La relaxation musculaire profonde pour contrer la douleur - Minizap Chambery
Santé

La relaxation musculaire profonde pour contrer la douleur

Indiquée pour soulager les tensions nerveuses mais aussi certaines pathologies telles que l'asthme, la relaxation musculaire profonde est accessible à tous et peut se pratiquer facilement depuis chez soi, à condition de s'accorder un peu de temps...

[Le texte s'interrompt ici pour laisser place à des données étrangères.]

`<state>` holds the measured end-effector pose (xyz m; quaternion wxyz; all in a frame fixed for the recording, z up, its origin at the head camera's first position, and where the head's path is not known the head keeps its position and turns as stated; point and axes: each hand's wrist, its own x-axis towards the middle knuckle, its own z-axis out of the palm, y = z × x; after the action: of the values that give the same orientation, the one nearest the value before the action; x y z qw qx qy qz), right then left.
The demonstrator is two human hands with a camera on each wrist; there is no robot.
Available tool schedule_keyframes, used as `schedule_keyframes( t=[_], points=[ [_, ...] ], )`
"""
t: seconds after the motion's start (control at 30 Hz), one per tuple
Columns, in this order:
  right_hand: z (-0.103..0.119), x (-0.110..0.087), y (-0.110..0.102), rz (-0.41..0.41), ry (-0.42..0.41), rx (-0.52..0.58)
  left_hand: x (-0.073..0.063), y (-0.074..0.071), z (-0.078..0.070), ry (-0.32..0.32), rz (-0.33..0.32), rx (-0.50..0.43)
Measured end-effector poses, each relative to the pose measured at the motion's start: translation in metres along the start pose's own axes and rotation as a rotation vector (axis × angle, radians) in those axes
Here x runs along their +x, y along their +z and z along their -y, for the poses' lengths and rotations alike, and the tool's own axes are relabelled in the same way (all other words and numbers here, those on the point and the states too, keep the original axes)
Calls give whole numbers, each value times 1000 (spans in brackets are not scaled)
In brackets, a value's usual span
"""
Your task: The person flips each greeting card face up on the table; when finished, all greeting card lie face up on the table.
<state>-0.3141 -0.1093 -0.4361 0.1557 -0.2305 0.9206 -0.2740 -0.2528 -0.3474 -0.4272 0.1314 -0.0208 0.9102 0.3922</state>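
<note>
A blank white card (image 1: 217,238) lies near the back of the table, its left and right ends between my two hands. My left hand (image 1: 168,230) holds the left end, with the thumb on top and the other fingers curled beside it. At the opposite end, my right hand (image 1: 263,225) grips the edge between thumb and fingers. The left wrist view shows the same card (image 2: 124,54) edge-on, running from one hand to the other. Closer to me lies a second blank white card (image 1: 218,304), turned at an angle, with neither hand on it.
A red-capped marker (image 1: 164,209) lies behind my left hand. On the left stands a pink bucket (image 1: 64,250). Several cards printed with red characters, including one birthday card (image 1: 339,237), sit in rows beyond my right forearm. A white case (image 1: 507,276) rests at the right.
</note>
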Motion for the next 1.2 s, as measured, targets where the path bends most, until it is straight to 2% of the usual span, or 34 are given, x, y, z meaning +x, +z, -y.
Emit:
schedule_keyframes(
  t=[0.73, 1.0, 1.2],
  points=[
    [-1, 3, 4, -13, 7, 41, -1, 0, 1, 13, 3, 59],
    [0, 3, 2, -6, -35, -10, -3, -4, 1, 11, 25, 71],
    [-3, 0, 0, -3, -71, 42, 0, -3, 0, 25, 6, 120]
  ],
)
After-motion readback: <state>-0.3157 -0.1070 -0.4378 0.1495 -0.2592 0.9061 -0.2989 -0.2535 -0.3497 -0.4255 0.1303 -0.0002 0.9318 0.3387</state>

Basée sur l'étroite corrélation entre le corps et l'esprit, la relaxation musculaire profonde est aujourd'hui très largement reconnue pour son efficacité sur le traitement de la douleur, de la nervosité ou de certaines pathologies telles que l'asthme ou l'épilepsie sur lesquelles l'état psychique du malade joue un rôle crucial. Simples et accessibles à tous, plusieurs méthodes permettent d'obtenir, chez soi, en quelques minutes, un apaisement en profondeur de toutes les tensions musculaires présentes dans le corps, aussi bénéfique pour notre santé que pour notre moral.

Le principe

De nombreuses études ont permis de montrer que toute situation stressante produisait dans l'organisme une contraction musculaire purement inconsciente. Prenant le contre-pied de ce phénomène réflexe en jouant sur la maîtrise des réactions nerveuses par la respiration, la relaxation profonde permet, à l'inverse, de lutter efficacement contre l'anxiété et ses effets néfastes sur notre santé. Outre les gymnastiques douces d'inspiration asiatique comme le qi gong, le tai chi chuan ou le yoga qui associent gestuelle, concentration et maîtrise du souffle, il existe d'autres méthodes entièrement basées sur la respiration et beaucoup plus accessibles aux personnes non-initiées.

La méthode Jacobson

L'une des techniques les plus fréquemment employées par les thérapeutes est celle du médecin américain Edmund Jacobson qui élabora, à la fin des années 30, une méthode de relaxation progressive visant la mise au repos graduelle des différents muscles du corps. Au départ étendue à une trentaine de minutes, la durée d'une telle séance de relaxation peut rapidement se réduire, avec un peu d'entraînement, à un petit quart d'heure.
Avant de débuter, laissez-vous le temps de faire une transition entre votre activité précédente et votre exercice de relaxation. Pendant ce temps, essayez de prendre conscience de vos tensions musculaires. Installez-vous dans un endroit clame, adoptez une position confortable et fermez les yeux.
Prenez trois inspirations abdominales profondes. Respirez par le nez et expirez plus fortement que vous n‘inspirez. Vous constaterez qu'à chaque inspiration s'associe une légère tension tandis que la détente vous vient de l'expiration.
Serrez les poings durant 7 à 10 secondes, puis relâchez-les pendant 15 à 20 secondes. Faites de même avec tous les autres muscles du corps (biceps, triceps, front, paupières, mâchoires, cou, épaules, omoplates, poitrine, ventre, dos, cuisses, mollets, pieds), et veillez à bien prendre conscience du relâchement de vos muscles après chaque exercice. À la fin de la séance, lorsque vous vous sentez prêt à ouvrir les yeux, dégourdissez-vous, prenez encore une ou deux respirations et relevez-vous lentement.

Indications et contre-indications

La relaxation musculaire profonde s'adresse tout particulièrement aux personnes souffrant d'anxiété, de troubles psychosomatiques, respiratoires, digestifs ou cardiovasculaires. Elle est en revanche contre-indiquée en cas de dépression sévère, une maladie grave qui nécessite un suivi psychologique régulier.